What the task requires
The whole listing is to be printed again exactly.

Segment Open

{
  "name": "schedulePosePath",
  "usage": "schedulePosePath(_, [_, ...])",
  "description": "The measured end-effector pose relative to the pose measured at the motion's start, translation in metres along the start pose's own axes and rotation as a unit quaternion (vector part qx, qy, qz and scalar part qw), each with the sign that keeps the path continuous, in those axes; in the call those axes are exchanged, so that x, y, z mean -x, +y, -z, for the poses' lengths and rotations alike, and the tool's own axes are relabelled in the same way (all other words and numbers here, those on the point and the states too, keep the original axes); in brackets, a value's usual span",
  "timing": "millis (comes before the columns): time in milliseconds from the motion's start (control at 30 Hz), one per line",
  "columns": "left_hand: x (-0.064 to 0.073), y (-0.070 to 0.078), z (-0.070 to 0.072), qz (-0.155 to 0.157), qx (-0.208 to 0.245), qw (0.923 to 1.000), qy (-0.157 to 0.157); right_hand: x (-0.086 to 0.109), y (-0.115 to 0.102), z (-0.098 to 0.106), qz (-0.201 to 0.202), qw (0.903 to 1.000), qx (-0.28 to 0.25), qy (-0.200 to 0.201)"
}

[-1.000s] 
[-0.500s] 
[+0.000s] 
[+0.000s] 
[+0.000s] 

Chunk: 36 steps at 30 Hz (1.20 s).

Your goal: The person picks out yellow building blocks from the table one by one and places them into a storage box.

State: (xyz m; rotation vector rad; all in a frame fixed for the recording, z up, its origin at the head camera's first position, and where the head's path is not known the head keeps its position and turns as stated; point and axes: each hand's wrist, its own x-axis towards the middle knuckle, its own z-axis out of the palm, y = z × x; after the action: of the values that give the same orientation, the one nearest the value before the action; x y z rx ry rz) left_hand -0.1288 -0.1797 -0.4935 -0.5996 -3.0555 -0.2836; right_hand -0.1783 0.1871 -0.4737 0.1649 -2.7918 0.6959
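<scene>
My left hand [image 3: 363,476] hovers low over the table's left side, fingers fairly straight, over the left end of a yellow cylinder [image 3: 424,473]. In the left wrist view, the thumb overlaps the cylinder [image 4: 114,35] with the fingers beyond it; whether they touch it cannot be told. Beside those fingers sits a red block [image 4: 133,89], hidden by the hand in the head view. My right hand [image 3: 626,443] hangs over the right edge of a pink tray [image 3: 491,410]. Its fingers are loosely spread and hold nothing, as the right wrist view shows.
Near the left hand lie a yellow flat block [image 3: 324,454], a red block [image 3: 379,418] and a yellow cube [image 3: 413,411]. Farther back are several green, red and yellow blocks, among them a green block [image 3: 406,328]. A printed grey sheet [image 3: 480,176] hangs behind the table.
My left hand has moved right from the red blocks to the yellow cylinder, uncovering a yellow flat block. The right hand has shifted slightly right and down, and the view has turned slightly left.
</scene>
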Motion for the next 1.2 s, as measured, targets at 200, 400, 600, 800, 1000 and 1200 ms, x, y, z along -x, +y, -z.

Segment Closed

Output of the exercise
{
  "name": "schedulePosePath",
  "usage": "schedulePosePath(_, [_, ...])",
  "description": "The measured end-effector pose relative to the pose measured at the motion's start, translation in metres along the start pose's own axes and rotation as a unit quaternion (vector part qx, qy, qz and scalar part qw), each with the sign that keeps the path continuous, in those axes; in the call those axes are exchanged, so that x, y, z mean -x, +y, -z, for the poses' lengths and rotations alike, and the tool's own axes are relabelled in the same way (all other words and numbers here, those on the point and the states too, keep the original axes); in brackets, a value's usual span",
  "timing": "millis (comes before the columns): time in milliseconds from the motion's start (control at 30 Hz), one per line",
  "columns": "left_hand: x (-0.064 to 0.073), y (-0.070 to 0.078), z (-0.070 to 0.072), qz (-0.155 to 0.157), qx (-0.208 to 0.245), qw (0.923 to 1.000), qy (-0.157 to 0.157); right_hand: x (-0.086 to 0.109), y (-0.115 to 0.102), z (-0.098 to 0.106), qz (-0.201 to 0.202), qw (0.903 to 1.000), qx (-0.28 to 0.25), qy (-0.200 to 0.201)"
}

[-1.000s] 
[-0.500s] 
[+0.000s] 
[+0.000s] 
[+0.000s] 

Chunk: 36 steps at 30 Hz (1.20 s).

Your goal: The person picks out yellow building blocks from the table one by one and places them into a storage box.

State: (xyz m; rotation vector rad; all in a frame fixed for the recording, z up, its origin at the head camera's first position, and where the head's path is not known the head keeps its position and turns as stated; point and axes: each hand's wrist, its own x-axis towards the middle knuckle, its own z-axis out of the palm, y = z × x; after the action: of the values that give the same orientation, the one nearest the value before the action; x y z rx ry rz) left_hand -0.1288 -0.1797 -0.4935 -0.5996 -3.0555 -0.2836; right_hand -0.1783 0.1871 -0.4737 0.1649 -2.7918 0.6959
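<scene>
My left hand [image 3: 363,476] hovers low over the table's left side, fingers fairly straight, over the left end of a yellow cylinder [image 3: 424,473]. In the left wrist view, the thumb overlaps the cylinder [image 4: 114,35] with the fingers beyond it; whether they touch it cannot be told. Beside those fingers sits a red block [image 4: 133,89], hidden by the hand in the head view. My right hand [image 3: 626,443] hangs over the right edge of a pink tray [image 3: 491,410]. Its fingers are loosely spread and hold nothing, as the right wrist view shows.
Near the left hand lie a yellow flat block [image 3: 324,454], a red block [image 3: 379,418] and a yellow cube [image 3: 413,411]. Farther back are several green, red and yellow blocks, among them a green block [image 3: 406,328]. A printed grey sheet [image 3: 480,176] hangs behind the table.
My left hand has moved right from the red blocks to the yellow cylinder, uncovering a yellow flat block. The right hand has shifted slightly right and down, and the view has turned slightly left.
</scene>
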Motion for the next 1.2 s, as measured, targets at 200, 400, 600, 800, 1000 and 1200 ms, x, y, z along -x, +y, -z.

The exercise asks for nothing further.